▶ [Work instruction]
Return every line from the one with "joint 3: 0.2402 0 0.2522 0" through the one with "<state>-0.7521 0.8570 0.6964", inclusive, exactly as it appears below.

(Collection entries)

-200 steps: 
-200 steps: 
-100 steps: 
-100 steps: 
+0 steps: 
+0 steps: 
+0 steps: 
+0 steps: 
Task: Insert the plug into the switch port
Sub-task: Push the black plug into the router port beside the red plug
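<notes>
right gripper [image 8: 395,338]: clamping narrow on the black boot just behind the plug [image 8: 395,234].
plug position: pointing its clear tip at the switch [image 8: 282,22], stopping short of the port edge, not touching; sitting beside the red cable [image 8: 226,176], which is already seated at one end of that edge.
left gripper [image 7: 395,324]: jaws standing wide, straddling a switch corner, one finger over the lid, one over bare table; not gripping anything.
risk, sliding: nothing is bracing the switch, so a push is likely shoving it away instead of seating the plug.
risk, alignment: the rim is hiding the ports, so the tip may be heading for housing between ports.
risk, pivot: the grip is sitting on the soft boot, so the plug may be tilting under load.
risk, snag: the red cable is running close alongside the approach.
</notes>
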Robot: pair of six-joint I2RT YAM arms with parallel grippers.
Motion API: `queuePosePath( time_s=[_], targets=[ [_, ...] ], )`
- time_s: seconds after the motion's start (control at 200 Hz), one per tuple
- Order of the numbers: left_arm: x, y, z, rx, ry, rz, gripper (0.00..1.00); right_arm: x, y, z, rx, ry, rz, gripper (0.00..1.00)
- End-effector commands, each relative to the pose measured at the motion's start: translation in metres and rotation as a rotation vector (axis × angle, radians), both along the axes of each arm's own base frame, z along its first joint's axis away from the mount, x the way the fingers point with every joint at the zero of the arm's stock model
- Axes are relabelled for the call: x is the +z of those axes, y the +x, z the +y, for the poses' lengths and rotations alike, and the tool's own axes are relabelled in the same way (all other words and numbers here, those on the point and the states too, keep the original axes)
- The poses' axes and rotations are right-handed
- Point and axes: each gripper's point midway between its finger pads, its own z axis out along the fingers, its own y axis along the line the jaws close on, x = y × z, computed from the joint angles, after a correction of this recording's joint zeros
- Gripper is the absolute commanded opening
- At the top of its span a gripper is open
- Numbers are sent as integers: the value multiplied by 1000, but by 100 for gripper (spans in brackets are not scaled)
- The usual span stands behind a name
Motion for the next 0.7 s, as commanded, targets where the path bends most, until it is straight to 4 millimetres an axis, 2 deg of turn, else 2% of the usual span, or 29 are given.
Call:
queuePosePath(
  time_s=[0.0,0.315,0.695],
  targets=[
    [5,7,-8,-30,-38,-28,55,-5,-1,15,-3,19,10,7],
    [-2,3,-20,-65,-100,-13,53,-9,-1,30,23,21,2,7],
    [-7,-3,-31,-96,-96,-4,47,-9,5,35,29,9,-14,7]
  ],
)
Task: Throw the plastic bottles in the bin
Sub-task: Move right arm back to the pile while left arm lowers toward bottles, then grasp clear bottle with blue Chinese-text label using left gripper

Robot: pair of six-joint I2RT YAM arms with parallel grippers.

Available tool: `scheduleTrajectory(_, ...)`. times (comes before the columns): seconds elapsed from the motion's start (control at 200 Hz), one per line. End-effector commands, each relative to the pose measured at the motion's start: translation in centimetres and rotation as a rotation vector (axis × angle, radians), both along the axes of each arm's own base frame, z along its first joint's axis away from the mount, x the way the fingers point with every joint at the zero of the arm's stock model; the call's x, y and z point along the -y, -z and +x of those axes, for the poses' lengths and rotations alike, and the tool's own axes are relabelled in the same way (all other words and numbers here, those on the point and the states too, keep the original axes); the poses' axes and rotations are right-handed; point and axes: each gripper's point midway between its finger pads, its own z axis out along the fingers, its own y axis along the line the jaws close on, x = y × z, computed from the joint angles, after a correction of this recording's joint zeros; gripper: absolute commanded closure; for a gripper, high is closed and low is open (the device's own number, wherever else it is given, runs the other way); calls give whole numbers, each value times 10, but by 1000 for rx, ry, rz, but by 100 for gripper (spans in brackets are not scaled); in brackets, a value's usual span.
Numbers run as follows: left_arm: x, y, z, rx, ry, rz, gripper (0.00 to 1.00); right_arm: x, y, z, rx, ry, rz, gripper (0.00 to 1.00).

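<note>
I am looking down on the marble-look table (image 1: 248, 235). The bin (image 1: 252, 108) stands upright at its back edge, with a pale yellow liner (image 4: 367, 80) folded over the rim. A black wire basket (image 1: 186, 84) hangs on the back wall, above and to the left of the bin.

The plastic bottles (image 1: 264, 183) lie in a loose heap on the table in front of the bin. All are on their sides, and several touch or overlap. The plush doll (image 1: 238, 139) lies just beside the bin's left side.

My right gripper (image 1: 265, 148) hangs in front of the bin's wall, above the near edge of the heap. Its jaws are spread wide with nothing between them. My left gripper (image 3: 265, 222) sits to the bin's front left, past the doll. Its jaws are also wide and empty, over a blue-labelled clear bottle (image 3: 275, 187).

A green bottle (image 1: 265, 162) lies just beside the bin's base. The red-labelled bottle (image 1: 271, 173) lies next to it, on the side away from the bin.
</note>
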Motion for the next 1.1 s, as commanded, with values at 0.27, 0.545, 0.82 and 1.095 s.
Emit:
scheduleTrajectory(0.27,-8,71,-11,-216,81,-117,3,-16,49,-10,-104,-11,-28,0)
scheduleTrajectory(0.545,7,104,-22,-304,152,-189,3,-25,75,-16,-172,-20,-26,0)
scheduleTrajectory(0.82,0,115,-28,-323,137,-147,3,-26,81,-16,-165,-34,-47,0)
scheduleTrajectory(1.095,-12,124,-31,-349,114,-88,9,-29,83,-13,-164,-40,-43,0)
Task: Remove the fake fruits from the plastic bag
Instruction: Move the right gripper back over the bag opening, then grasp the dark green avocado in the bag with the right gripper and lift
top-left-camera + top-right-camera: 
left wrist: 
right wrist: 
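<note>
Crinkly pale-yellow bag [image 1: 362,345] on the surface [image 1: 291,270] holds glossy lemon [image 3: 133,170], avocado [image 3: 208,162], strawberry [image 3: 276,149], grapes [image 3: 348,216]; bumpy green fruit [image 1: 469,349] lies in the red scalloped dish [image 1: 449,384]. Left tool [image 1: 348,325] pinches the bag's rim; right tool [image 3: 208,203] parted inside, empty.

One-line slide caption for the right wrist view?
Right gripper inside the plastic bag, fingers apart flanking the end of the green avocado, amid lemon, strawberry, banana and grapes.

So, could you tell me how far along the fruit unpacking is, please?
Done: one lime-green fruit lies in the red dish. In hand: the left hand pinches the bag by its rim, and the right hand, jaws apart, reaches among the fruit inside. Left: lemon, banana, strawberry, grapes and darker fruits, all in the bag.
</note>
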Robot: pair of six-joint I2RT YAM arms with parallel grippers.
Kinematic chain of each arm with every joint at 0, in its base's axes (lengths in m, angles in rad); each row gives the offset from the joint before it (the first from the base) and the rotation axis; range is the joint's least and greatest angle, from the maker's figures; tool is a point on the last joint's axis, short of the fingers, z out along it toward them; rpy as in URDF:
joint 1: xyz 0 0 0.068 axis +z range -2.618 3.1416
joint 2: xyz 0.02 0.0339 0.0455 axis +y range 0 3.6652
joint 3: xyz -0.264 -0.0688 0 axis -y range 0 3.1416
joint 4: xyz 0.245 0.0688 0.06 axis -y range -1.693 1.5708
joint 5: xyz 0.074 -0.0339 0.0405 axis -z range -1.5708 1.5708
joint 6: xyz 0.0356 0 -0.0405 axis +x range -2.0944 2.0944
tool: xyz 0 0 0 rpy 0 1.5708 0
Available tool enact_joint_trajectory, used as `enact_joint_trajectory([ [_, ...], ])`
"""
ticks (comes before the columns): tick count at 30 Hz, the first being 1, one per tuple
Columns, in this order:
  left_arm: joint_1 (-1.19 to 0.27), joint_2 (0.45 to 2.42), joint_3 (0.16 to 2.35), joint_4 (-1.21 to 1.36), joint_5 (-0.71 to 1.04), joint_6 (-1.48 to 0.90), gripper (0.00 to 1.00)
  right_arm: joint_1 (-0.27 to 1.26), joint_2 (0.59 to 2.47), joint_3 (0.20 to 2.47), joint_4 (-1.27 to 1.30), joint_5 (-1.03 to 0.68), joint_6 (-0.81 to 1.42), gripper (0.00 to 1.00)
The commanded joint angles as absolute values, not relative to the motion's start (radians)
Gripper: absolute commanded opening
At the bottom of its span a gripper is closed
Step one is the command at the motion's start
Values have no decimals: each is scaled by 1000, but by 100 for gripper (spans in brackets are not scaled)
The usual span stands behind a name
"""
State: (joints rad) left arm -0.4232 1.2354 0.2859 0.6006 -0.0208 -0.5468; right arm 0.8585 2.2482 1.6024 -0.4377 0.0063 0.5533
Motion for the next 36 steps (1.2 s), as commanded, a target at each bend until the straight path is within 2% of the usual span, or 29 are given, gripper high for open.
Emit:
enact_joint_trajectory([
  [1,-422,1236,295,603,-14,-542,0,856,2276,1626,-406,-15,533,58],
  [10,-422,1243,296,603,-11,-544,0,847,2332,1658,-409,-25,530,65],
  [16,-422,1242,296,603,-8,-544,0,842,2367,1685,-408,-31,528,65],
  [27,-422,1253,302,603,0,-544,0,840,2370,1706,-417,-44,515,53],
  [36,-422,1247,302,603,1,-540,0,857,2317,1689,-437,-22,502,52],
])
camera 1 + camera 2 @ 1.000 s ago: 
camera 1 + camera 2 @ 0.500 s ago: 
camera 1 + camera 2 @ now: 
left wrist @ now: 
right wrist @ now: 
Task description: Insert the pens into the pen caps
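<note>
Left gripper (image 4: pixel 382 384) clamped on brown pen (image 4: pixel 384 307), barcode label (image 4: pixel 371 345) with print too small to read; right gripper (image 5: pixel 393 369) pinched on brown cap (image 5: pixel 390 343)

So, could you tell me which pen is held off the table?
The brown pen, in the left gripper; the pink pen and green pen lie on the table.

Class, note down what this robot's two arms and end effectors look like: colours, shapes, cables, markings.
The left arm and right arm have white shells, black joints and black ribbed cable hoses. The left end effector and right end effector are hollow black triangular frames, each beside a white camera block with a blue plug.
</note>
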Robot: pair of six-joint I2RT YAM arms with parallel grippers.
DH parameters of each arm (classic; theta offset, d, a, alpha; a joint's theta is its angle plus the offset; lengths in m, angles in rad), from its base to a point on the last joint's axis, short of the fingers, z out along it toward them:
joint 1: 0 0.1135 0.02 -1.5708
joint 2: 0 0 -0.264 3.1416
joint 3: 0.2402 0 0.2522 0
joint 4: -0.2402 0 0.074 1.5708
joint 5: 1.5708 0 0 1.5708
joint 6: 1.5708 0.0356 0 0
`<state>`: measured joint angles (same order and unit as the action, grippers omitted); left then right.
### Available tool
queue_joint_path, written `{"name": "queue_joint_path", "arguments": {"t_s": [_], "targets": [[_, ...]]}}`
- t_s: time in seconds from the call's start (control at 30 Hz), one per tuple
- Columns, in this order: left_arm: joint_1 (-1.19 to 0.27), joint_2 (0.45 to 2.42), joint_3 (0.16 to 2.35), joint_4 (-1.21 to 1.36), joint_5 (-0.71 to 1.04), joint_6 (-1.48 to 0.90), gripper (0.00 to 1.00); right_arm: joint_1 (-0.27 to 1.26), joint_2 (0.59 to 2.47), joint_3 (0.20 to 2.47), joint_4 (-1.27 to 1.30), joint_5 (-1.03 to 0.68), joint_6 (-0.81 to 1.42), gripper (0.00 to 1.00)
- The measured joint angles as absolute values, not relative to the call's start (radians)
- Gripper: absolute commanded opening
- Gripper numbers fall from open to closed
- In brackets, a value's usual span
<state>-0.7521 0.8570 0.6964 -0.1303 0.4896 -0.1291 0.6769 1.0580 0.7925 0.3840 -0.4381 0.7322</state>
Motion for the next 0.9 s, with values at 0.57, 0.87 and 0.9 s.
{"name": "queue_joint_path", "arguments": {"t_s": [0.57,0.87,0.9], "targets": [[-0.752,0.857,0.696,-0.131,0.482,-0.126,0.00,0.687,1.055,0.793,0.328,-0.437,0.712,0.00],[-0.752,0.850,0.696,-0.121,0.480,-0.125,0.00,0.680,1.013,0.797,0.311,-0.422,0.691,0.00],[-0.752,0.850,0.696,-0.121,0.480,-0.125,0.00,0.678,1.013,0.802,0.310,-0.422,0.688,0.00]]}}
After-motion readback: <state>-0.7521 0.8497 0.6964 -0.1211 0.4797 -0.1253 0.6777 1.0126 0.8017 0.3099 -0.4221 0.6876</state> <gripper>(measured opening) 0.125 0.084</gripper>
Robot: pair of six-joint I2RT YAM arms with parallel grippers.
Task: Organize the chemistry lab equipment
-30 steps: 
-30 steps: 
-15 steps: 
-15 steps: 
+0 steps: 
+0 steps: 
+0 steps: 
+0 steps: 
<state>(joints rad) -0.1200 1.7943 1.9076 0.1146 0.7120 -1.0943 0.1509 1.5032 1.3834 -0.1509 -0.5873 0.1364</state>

▶ [Response for this exercise]
joint 3: 0.2402 0 0.2522 0
joint 4: -0.2402 0 0.074 1.5708
joint 5: 1.5708 0 0 1.5708
joint 6: 1.5708 0.0356 0 0
`<state>`: measured joint angles (same order and unit as the action, grippers omitted); left then right.
### Available tool
queue_joint_path, written `{"name": "queue_joint_path", "arguments": {"t_s": [_], "targets": [[_, ...]]}}`
- t_s: time in seconds from the call's start (control at 30 Hz), one per tuple
- Columns, in this order: left_arm: joint_1 (-1.19 to 0.27), joint_2 (0.45 to 2.42), joint_3 (0.16 to 2.35), joint_4 (-1.21 to 1.36), joint_5 (-0.71 to 1.04), joint_6 (-1.48 to 0.90), gripper (0.00 to 1.00); right_arm: joint_1 (-0.27 to 1.26), joint_2 (0.59 to 2.47), joint_3 (0.20 to 2.47), joint_4 (-1.27 to 1.30), joint_5 (-1.03 to 0.68), joint_6 (-0.81 to 1.42), gripper (0.00 to 1.00)
- The measured joint angles as absolute values, not relative to the call's start (radians)
- Gripper: absolute commanded opening
- Gripper numbers fall from open to closed
- In brackets, a value's usual span
<state>-0.7521 0.8570 0.6964 -0.1303 0.4896 -0.1291 0.6769 1.0580 0.7925 0.3840 -0.4381 0.7322</state>

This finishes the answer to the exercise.